Well, the sun, the amount of moisture in the air, especially in the form of clouds, the characteristics of the land around the measurement device, and things of that nature. Not just one cause, but many contributing causes. The temperature, after all, is a bunch of air molecules (you know what I mean) jostling around the surface of a thermometer. And every air molecule didn’t get pushed in precisely the same way.
And since these are monthly averages of daily averages, which themselves are averages of hourly measurements, it is difficult to identify clearly all the causes that went into that 61. Regardless of our ignorance, it has some cause or causes.

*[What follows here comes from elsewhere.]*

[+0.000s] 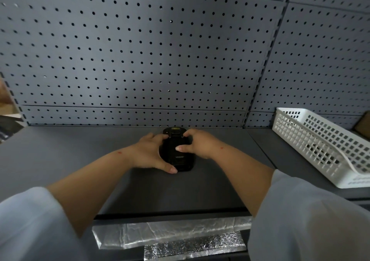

So what caused the temperature to take the value T2 = 69? Was it T1?
Before answering, consider that you took two air temperature measurements one second apart, with values, say, 68 and 68. Did the first 68 cause the second 68? How much can change in a second? Air can “entrain” in, a fancy way of saying the wind can blow new air onto your thermometer. Solar radiation, mediated by clouds, can change that quickly, but maybe not enough to cause the air to change by more than 1 degree.
But since it is tiny air molecules that make temperature, and several things can and do change those molecules, which are moving at enormous speeds, the first 68 did not cause the second 68. Instead, the air molecules and the forces acting on them are the cause of both temperatures. It then becomes clear that in our monthly series T2 was not caused by T1.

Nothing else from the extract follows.